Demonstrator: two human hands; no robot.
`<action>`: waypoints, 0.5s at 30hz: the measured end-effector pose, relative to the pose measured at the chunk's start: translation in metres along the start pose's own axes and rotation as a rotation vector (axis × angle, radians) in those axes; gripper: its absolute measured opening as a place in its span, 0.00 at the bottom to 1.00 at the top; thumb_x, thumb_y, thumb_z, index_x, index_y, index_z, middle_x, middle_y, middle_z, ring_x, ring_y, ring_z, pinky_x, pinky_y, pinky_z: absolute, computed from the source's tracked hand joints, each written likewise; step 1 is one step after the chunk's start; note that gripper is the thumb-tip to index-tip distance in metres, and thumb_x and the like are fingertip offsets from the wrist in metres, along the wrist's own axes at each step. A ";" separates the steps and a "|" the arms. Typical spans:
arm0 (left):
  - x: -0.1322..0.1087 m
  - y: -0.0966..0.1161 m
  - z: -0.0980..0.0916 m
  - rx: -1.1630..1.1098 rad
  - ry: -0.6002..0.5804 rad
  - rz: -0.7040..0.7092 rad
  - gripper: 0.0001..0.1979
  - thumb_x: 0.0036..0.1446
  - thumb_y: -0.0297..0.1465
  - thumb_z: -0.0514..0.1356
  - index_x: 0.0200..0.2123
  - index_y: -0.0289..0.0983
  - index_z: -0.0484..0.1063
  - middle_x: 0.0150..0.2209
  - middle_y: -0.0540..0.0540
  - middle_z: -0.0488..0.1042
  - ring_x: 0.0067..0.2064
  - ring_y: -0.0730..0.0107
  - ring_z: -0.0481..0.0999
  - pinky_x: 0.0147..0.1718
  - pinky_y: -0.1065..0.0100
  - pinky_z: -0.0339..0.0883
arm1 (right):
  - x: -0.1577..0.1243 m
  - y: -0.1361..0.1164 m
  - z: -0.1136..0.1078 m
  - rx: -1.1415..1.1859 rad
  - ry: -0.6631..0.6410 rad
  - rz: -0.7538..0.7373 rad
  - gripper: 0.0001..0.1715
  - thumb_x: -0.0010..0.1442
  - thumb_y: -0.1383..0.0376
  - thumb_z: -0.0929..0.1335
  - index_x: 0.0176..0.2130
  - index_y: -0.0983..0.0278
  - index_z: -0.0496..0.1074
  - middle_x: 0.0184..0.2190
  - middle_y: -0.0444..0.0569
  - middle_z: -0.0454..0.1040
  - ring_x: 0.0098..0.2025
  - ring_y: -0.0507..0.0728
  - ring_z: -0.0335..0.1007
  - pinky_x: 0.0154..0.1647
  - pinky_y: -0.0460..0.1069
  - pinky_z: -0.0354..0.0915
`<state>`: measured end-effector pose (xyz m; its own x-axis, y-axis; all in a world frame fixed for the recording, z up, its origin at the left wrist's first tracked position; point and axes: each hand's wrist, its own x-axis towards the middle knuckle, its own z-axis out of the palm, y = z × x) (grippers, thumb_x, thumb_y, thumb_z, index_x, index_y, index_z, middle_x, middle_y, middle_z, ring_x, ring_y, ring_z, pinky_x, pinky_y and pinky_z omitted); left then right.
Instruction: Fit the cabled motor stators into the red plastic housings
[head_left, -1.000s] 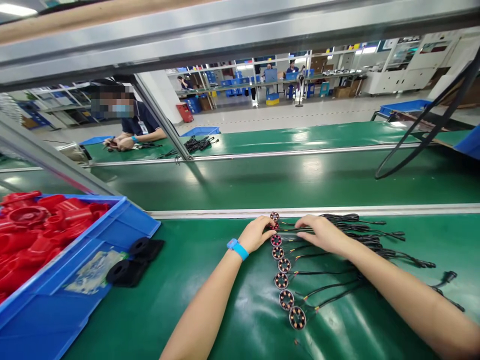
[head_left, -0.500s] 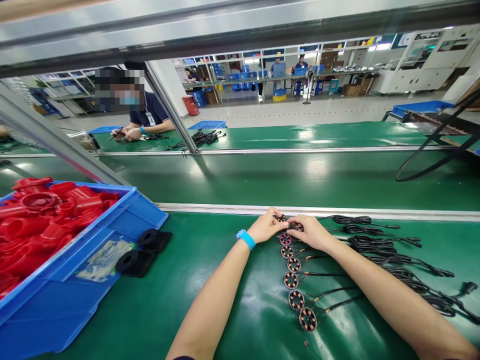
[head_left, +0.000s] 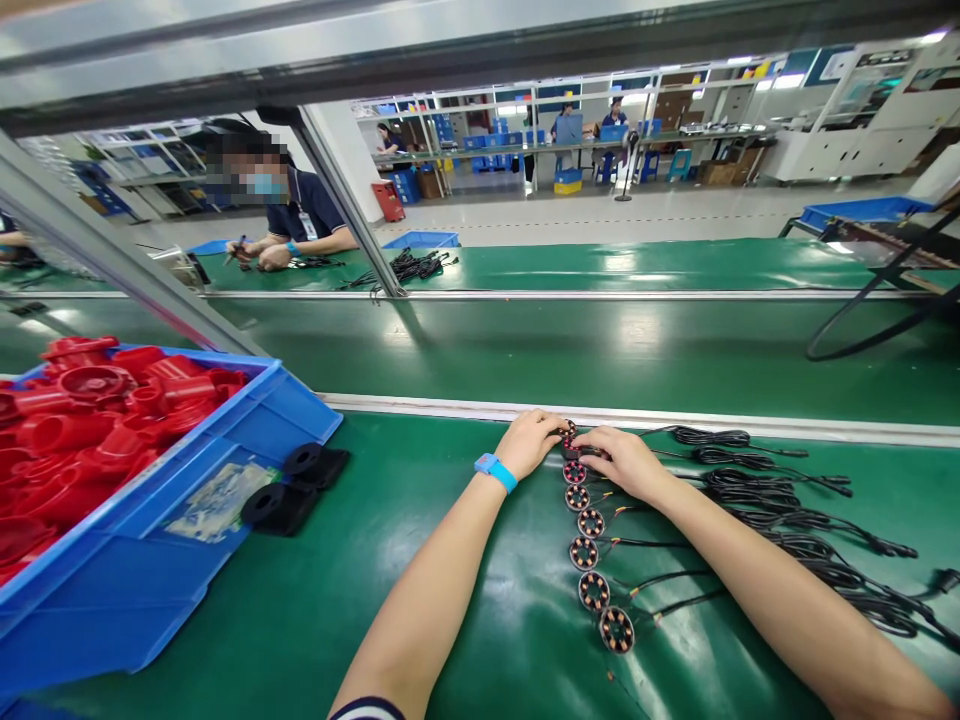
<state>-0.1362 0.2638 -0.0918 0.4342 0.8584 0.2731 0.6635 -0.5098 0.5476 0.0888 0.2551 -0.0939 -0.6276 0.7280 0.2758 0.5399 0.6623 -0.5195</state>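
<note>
A row of several small round coil stators (head_left: 592, 555) with copper windings lies on the green bench mat (head_left: 390, 590), each trailing a black cable (head_left: 795, 520) off to the right. My left hand (head_left: 532, 440) and my right hand (head_left: 619, 460) meet at the far end of that row. Both have their fingers curled in a pinch round the top stator (head_left: 570, 436), which shows only in part between them. A blue band (head_left: 495, 471) sits on my left wrist.
A blue bin (head_left: 172, 530) of red plastic parts (head_left: 82, 420) stands at the left, two black ring pieces (head_left: 292, 490) beside it. A metal rail (head_left: 675, 418) borders the green conveyor beyond. A person across the line handles cables. A slanted frame post (head_left: 127, 270) crosses at the left.
My right hand has slid left from the cables to meet my left hand at the top stator. Both hands have closed in on it.
</note>
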 end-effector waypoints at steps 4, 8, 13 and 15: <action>0.003 0.004 0.007 0.111 0.054 0.032 0.07 0.63 0.25 0.61 0.43 0.38 0.73 0.44 0.45 0.73 0.48 0.60 0.72 0.52 0.58 0.66 | 0.000 0.001 0.003 -0.104 0.043 -0.055 0.12 0.66 0.67 0.66 0.49 0.59 0.73 0.44 0.48 0.74 0.46 0.57 0.71 0.49 0.52 0.68; 0.003 0.006 0.004 0.203 0.082 0.075 0.08 0.64 0.25 0.59 0.47 0.38 0.71 0.50 0.44 0.72 0.51 0.61 0.71 0.53 0.59 0.66 | 0.001 0.002 0.005 -0.158 0.070 -0.072 0.12 0.67 0.67 0.65 0.49 0.60 0.73 0.44 0.49 0.74 0.46 0.57 0.71 0.48 0.52 0.69; 0.001 0.004 0.004 0.312 0.065 0.109 0.10 0.62 0.25 0.61 0.47 0.39 0.72 0.49 0.43 0.73 0.49 0.57 0.73 0.49 0.57 0.68 | 0.000 0.001 0.008 -0.185 0.116 -0.087 0.11 0.68 0.65 0.64 0.48 0.60 0.73 0.43 0.49 0.74 0.45 0.57 0.71 0.48 0.51 0.69; 0.000 0.005 0.005 0.338 0.075 0.105 0.10 0.62 0.25 0.61 0.47 0.38 0.72 0.49 0.43 0.73 0.49 0.56 0.73 0.49 0.56 0.68 | 0.000 0.001 0.009 -0.193 0.135 -0.084 0.11 0.68 0.66 0.64 0.48 0.61 0.74 0.42 0.49 0.75 0.44 0.57 0.71 0.48 0.51 0.69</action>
<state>-0.1302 0.2608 -0.0931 0.4732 0.7959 0.3777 0.7872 -0.5745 0.2243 0.0838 0.2541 -0.1014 -0.6010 0.6775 0.4239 0.5942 0.7335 -0.3300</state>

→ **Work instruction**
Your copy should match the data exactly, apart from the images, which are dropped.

→ **Response to the task**
Demonstrator: two human hands; no robot.
`<action>`: waypoints, 0.5s at 30hz: the measured end-effector pose, relative to the pose measured at the chunk's start: translation in metres along the start pose's own axes and rotation as a rotation vector (axis × angle, radians) in those axes; gripper: its absolute measured opening as a place in its span, 0.00 at the bottom to 1.00 at the top; thumb_x, thumb_y, thumb_z, index_x, index_y, index_z, middle_x, middle_y, middle_z, ring_x, ring_y, ring_z, pinky_x, pinky_y, pinky_z: absolute, computed from the source's tracked hand joints, each written likewise; step 1 is one step after the chunk's start; note that gripper is the thumb-tip to index-tip distance in metres, and thumb_x and the like are fingertip offsets from the wrist in metres, along the wrist's own axes at each step. A ";" separates the steps and a "|" the arms. Typical spans:
arm0 (left):
  - x: -0.1322..0.1087 m
  - y: -0.0966..0.1161 m
  - z: -0.0980..0.0916 m
  - rx: -1.1630..1.1098 rad
  - ry: -0.6002..0.5804 rad
  - rz: -0.7040..0.7092 rad
  - gripper: 0.0001..0.1979
  - thumb_x: 0.0036..0.1446
  - thumb_y: -0.0297..0.1465
  - thumb_z: -0.0514..0.1356
  - index_x: 0.0200..0.2123
  - index_y: -0.0289..0.0983
  - index_z: -0.0484..0.1063
  - middle_x: 0.0150..0.2209
  - middle_y: -0.0540..0.0540
  - middle_z: -0.0488..0.1042
  - ring_x: 0.0067..0.2064
  - ring_y: -0.0730..0.0107
  - ring_z: -0.0481..0.0999
  - pinky_x: 0.0147..0.1718
  - pinky_y: -0.1065..0.0100
  - pinky_z: -0.0339..0.0883
arm1 (right):
  - x: -0.1577..0.1243 m
  - y: -0.1361..0.1164 m
  - z: -0.1136..0.1078 m
  - rx: -1.1415..1.1859 rad
  - ry: -0.6631..0.6410 rad
  - rz: -0.7538..0.7373 rad
  - gripper: 0.0001..0.1715
  - thumb_x: -0.0010..0.1442
  - thumb_y: -0.1383..0.0376
  - thumb_z: -0.0929..0.1335
  - index_x: 0.0176..0.2130
  - index_y: -0.0983..0.0278
  - index_z: -0.0496..0.1074
  - middle_x: 0.0184..0.2190
  - middle_y: -0.0444..0.0569
  - middle_z: -0.0454..0.1040
  - ring_x: 0.0098..0.2025
  - ring_y: -0.0507..0.0728
  - ring_z: -0.0335..0.1007
  - pinky_x: 0.0154..0.1647
  - pinky_y: -0.0460..0.1069
  - pinky_z: -0.0354..0.0915
`<state>`: measured end-effector pose (xyz m; its own x-axis, y-axis; all in a world frame fixed for the recording, z up, its origin at the left wrist's first tracked position; point and axes: each hand's wrist, its own x-axis towards the middle knuckle, its own z-axis out of the palm, y = z × x) (grippers, thumb_x, thumb_y, thumb_z, index_x, index_y, index_z, middle_x, middle_y, middle_z, ring_x, ring_y, ring_z, pinky_x, pinky_y and pinky_z omitted); left then right.
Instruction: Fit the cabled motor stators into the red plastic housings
[head_left, -1.000s] 
[head_left, -0.500s] 
[head_left, +0.000s] 
<state>-0.1362 0.2638 -0.0918 0.4342 0.8584 0.2731 0.6635 -0.5098 0.5476 0.0888 0.2551 -0.0939 -0.6276 0.7280 0.2758 0.5399 0.6623 -0.5195</state>
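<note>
A row of several small round coil stators (head_left: 592, 555) with copper windings lies on the green bench mat (head_left: 390, 590), each trailing a black cable (head_left: 795, 520) off to the right. My left hand (head_left: 532, 440) and my right hand (head_left: 619, 460) meet at the far end of that row. Both have their fingers curled in a pinch round the top stator (head_left: 570, 436), which shows only in part between them. A blue band (head_left: 495, 471) sits on my left wrist.
A blue bin (head_left: 172, 530) of red plastic parts (head_left: 82, 420) stands at the left, two black ring pieces (head_left: 292, 490) beside it. A metal rail (head_left: 675, 418) borders the green conveyor beyond. A person across the line handles cables. A slanted frame post (head_left: 127, 270) crosses at the left.
My right hand has slid left from the cables to meet my left hand at the top stator. Both hands have closed in on it.
</note>
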 end-effector waypoints at steps 4, 8, 13 and 15: <action>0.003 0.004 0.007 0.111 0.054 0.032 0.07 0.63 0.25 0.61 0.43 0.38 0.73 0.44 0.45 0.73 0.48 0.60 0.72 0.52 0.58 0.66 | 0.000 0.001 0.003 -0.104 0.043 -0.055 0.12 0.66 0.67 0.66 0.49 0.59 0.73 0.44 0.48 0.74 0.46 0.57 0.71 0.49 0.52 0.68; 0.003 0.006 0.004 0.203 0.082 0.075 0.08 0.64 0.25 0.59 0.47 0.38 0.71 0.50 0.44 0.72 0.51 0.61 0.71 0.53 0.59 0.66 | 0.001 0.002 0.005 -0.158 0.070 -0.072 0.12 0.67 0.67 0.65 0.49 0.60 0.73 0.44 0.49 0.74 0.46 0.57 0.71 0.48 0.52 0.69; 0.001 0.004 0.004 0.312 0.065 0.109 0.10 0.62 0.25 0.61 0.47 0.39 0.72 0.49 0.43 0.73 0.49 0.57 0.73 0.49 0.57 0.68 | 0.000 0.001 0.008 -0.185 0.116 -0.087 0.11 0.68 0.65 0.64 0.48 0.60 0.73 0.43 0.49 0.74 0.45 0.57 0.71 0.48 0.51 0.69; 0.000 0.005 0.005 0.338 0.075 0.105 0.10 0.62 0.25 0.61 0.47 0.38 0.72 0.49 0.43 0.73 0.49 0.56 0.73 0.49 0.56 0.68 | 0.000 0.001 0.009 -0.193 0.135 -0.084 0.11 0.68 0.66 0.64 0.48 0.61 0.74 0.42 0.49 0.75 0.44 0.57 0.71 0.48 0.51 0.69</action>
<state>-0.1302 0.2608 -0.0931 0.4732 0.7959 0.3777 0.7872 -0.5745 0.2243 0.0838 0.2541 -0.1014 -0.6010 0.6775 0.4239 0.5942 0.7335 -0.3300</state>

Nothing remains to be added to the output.